Prompt:
How many lines below hold the string "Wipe"? Report that number alone.

Information provided:
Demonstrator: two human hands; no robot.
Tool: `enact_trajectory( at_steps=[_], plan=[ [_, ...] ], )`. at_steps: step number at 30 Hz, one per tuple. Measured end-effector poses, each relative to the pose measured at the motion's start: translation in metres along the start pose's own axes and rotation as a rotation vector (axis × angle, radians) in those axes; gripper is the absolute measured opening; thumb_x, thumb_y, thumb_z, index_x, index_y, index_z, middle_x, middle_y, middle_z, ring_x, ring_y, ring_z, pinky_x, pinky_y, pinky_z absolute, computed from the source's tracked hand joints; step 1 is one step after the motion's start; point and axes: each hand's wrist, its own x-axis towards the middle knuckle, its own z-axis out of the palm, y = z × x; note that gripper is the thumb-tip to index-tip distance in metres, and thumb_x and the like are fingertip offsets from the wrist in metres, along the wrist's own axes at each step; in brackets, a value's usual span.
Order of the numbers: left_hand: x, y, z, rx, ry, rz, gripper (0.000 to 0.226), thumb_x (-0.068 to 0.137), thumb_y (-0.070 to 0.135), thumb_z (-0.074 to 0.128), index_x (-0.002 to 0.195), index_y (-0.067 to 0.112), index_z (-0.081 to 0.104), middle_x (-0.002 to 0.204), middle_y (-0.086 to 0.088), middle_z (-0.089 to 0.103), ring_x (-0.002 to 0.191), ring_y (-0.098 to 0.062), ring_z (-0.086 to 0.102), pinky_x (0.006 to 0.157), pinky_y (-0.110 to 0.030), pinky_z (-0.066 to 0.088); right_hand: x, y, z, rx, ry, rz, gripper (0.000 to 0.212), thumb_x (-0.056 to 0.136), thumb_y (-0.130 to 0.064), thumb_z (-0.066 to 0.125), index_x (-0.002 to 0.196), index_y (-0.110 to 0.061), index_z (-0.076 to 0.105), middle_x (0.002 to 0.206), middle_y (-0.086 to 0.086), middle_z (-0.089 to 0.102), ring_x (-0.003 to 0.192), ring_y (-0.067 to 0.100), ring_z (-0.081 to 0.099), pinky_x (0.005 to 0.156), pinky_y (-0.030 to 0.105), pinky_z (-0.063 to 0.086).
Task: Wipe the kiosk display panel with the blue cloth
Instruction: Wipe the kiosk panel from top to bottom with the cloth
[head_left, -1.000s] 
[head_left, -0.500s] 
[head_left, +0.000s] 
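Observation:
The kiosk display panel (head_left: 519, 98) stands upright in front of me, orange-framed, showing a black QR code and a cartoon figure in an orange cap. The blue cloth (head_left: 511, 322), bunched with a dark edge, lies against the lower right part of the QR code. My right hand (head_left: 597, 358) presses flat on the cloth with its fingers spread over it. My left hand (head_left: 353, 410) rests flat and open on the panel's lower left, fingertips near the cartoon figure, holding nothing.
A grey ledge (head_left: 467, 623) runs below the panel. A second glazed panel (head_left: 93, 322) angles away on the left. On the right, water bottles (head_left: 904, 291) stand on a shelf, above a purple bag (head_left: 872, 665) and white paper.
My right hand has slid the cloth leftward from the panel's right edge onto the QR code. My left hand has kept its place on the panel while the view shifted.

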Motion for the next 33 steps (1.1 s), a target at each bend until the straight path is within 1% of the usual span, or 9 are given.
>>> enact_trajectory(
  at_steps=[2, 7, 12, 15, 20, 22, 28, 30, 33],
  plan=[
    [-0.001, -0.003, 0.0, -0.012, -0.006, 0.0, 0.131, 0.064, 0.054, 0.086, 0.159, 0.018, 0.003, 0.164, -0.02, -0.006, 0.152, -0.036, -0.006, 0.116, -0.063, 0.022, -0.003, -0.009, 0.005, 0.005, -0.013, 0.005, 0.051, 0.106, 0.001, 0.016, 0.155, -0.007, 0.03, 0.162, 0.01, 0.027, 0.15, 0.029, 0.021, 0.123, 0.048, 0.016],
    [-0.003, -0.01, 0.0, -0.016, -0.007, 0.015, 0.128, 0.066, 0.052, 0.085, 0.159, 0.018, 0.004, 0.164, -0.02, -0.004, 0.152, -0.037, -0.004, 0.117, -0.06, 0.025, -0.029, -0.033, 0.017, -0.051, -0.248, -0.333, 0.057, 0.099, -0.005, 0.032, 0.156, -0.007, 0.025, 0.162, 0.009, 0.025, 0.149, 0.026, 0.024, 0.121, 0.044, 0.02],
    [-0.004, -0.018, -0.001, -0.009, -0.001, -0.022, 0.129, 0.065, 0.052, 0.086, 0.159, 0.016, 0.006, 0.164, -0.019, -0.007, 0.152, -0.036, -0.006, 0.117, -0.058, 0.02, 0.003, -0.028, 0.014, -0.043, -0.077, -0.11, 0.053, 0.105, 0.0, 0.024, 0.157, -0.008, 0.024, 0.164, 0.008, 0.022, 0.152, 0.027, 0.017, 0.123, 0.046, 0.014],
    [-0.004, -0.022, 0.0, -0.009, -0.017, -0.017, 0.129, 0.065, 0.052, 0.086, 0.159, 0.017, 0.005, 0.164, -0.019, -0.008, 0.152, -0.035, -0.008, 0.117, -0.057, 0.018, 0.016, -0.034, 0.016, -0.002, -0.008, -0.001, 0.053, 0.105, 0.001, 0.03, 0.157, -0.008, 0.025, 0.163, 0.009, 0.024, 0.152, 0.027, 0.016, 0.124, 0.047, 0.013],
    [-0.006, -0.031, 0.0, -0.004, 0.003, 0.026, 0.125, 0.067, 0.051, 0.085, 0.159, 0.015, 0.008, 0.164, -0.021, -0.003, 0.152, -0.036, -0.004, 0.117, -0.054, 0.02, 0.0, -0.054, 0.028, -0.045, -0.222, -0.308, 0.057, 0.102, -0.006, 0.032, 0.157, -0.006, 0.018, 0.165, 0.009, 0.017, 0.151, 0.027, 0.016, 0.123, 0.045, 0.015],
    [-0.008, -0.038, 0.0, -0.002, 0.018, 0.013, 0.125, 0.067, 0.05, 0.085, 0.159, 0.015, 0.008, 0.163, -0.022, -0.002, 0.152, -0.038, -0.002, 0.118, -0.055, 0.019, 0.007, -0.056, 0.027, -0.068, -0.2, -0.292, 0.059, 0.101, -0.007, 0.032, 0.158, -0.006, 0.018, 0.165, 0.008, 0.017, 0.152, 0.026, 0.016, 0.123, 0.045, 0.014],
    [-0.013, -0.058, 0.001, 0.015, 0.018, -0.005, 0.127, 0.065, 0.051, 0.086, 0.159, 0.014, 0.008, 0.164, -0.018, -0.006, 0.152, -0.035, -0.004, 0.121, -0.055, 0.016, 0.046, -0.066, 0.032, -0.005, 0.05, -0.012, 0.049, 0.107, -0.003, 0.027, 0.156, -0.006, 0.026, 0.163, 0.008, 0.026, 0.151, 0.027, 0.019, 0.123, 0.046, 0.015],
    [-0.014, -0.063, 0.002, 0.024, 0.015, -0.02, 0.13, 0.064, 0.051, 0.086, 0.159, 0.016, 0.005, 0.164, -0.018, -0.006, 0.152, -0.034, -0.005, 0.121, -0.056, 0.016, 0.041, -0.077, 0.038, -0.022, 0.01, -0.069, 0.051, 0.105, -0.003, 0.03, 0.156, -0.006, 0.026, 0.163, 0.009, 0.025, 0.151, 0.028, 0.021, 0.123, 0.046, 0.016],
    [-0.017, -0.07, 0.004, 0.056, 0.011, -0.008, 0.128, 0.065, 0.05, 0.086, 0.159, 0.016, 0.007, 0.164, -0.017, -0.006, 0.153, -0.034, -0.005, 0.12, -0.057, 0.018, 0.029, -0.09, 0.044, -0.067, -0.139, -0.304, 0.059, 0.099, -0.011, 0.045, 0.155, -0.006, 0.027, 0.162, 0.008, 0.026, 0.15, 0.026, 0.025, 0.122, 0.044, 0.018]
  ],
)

Task result:
2